Доктор Антонио направился в дальний угол, куда задвинули его, подобный верстаку, рабочий стол, за которым он планировал продолжать успешно начатое в докторате. Бжинский тогда подхваченный его научным порывом, с надеждой на ветры перемен, выжег на гладкой поверхности доски павловскую собачку с фистулой и полукругом вывел любимое изречение профессора Моргании – “И капля слюны точит гранит науки! “ Теперь Бжинский время от времени, поплевав, протирает свое художество. Доктор Антонио порылся в ящиках стола, доставая бумаги и, проглядывая, выкидывал их в мусорное ведро. Он прекрасно понимал, что угнаться за Лоренцо уже поздно. Надо все начинать сначала, а это значит опять создавать живую модель – беременную морскую свинку. О даже улыбнулся, вспомнив, как намучился тогда, выясняя действие лекарств на плод. То свинки помирали от неизвестных причин, то не желали оплодотворяться, то рожали до срока! А бьющиеся пробирки с драгоценной плазмой, а реактивы, иссекающие к середине опыта! Нет, только по наивности молодости можно пережить это!
Доктор Антонио посмотрел на часы – подниматься на отделение еще рано. Он поменял воду Шарло – с годами Бжинский все больше страдал склерозом и иногда делал двадцать раз на дню одно и то же, а иногда забывал самое насущное. Посидел на корточках перед собакой, смотревшей на него печальными понимающими глазами.
–Вот так дружище,– сказал ему,– дурака Шона хочется погладить, потаскать за шкирку, а с тобой хочется поговорить. Но ведь ты ничего не скажешь.
Шарло отвернулся и накрыл глаза лапой.
–Грустная у нас с тобой судьба, – протянул доктор Антонио.
Вздохнув, он выпрямился, хрустнув в суставах (раньше такого не было, и вставал быстрее), но наверх не пошел, а спустился ниже – в мертвецкую.
Прозектор Гринберг приходил на работу рано и уже сидел за столом, накинув на плечи талес.
–А, проходи, садитесь,– обернулся он,– Я только помолюсь. Вы знаете, хорошо начинать день, пообщавшись с умным собеседником. Меня этому отец учил, а я спорил. Злил старика, говорил, что он не искренен, просто ему так удобно жить. Когда отца не стало, осознал, что был не прав. Банально.
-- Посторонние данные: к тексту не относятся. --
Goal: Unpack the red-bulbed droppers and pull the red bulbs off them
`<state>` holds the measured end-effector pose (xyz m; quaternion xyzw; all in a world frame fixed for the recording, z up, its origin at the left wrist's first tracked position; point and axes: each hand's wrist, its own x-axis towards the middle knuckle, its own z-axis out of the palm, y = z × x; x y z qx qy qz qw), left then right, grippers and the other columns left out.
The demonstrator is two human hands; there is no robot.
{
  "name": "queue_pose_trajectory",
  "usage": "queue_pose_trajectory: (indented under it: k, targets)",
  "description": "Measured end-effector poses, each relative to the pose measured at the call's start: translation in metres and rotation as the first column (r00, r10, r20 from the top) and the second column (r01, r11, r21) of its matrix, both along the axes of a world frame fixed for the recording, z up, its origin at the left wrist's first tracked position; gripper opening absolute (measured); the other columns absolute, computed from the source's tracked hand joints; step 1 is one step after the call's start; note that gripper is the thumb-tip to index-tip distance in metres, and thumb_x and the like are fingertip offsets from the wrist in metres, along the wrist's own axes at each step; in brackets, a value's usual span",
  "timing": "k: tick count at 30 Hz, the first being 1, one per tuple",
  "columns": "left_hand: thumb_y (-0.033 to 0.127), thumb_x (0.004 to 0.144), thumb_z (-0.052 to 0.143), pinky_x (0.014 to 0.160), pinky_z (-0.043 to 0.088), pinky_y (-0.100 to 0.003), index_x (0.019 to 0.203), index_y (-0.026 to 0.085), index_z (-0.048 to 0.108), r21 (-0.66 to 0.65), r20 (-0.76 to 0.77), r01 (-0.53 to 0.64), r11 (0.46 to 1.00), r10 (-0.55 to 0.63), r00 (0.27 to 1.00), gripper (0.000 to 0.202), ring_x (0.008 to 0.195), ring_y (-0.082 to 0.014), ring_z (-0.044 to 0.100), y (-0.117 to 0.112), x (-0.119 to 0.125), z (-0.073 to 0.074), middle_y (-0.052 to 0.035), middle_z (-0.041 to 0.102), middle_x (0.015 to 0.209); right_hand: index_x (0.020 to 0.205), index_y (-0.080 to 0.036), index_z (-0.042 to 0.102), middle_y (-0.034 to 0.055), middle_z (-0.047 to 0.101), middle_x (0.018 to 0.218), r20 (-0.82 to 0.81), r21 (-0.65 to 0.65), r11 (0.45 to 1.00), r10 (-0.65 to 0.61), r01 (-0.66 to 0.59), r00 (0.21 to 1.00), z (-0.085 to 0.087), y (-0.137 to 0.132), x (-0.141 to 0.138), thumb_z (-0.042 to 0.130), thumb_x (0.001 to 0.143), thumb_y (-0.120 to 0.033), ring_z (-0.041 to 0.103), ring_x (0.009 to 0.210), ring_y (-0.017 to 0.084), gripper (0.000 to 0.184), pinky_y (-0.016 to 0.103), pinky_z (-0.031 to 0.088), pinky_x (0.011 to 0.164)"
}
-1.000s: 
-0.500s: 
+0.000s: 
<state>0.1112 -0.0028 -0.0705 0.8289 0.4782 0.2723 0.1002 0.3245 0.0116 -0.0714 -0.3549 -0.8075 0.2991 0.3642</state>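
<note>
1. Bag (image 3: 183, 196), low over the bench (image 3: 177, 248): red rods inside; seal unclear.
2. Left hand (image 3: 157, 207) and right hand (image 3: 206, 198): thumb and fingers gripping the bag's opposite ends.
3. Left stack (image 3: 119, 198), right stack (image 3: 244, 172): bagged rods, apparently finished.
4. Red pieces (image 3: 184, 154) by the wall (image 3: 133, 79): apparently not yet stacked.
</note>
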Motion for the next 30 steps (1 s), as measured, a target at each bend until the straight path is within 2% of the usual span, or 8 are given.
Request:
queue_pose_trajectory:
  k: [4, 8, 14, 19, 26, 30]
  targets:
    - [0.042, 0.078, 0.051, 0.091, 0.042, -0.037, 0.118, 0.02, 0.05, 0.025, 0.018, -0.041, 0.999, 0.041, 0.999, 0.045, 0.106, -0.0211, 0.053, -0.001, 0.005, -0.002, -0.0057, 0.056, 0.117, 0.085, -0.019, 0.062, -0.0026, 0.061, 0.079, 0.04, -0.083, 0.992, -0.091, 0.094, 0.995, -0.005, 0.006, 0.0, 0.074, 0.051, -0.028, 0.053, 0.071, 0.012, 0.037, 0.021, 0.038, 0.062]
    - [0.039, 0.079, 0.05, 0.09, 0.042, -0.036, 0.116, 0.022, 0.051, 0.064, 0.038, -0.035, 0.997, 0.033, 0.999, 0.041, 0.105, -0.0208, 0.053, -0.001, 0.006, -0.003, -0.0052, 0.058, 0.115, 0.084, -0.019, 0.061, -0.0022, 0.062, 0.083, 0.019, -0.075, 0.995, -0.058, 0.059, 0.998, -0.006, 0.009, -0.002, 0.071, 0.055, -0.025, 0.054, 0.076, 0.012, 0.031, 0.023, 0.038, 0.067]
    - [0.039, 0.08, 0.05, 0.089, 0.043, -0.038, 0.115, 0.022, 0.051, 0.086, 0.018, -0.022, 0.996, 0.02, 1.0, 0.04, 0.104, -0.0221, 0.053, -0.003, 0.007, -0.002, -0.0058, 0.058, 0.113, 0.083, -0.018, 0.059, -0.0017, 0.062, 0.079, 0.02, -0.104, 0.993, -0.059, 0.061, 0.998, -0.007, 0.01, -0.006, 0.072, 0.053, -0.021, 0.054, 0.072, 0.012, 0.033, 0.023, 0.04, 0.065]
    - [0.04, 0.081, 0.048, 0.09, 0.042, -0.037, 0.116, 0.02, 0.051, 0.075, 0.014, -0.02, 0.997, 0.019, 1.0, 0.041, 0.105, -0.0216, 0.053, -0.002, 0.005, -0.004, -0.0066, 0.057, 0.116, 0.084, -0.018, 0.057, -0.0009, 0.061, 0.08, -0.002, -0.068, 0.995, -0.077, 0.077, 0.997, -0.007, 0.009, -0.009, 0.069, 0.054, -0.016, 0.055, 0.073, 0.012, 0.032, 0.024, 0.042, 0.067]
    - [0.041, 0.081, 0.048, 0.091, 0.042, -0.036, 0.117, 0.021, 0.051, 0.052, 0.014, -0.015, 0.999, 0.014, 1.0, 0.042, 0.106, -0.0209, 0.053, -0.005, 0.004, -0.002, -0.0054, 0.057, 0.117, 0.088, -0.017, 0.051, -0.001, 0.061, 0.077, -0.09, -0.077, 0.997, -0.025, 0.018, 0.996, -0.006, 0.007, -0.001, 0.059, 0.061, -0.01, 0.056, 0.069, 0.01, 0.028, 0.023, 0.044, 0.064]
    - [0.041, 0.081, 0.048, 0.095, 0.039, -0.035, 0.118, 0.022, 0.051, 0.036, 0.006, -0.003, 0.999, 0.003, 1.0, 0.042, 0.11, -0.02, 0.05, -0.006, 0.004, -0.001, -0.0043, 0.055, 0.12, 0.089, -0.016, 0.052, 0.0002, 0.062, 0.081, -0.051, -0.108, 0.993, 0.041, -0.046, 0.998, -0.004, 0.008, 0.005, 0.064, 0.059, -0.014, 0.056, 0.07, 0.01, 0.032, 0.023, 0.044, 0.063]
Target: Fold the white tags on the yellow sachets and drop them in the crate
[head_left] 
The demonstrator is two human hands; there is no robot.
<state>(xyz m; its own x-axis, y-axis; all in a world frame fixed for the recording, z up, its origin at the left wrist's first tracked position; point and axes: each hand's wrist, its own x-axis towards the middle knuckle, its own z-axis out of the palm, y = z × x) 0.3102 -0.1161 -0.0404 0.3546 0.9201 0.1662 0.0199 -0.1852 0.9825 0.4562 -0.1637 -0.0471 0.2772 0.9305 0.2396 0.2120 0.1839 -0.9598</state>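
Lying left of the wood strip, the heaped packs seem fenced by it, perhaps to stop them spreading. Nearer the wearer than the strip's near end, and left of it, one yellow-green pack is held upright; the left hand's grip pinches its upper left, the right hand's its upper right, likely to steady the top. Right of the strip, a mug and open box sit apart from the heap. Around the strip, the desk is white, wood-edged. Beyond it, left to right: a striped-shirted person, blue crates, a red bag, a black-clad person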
Доктор Антонио любил заходить к Гринбергу. С годами хотелось умного и непринужденного общения. Обстановка в мертвецкой располагало к этому. Здесь всегда было стерильно чисто – розовая лысина Гринберга отражалась в зеркальных стеклах шкафов с анатомическими препаратами, светясь в ореоле искр, отскакивающих от оцинкованных столов. Никто никуда не спешил, истерически не звонили телефоны, и санитарка трубно не кричала: “Доктор Антонио, ну где же вы? “ От такого крика даже те, кто не собирался родить могли выкинуть.
По больнице Гринберг пользовался репутаций тронувшегося чудака – ездит на работу на велосипеде, нацепив шлем c козырьком от солнца, а фраза, брошенная на собрании заведующих отделениями по результатам заболеваемости и смертности – “Не знают что, не знают, как, а лечат…“
– Господи!– главный врач суеверно постучал по массивному столу с округленными краями,– Он все видит…
–И все слышит! – оживился прозектор,– У меня есть прямой канал связи, рядом с вытяжкой, только отрой задвижку. Кричать не надо, шепотом акустика лучше.
–Не будьте столь фамильярны, доктор,– вкрадчиво из глубины зала попросил ксендз, любовно поглаживая кончиками пальцев потертый переплет библии.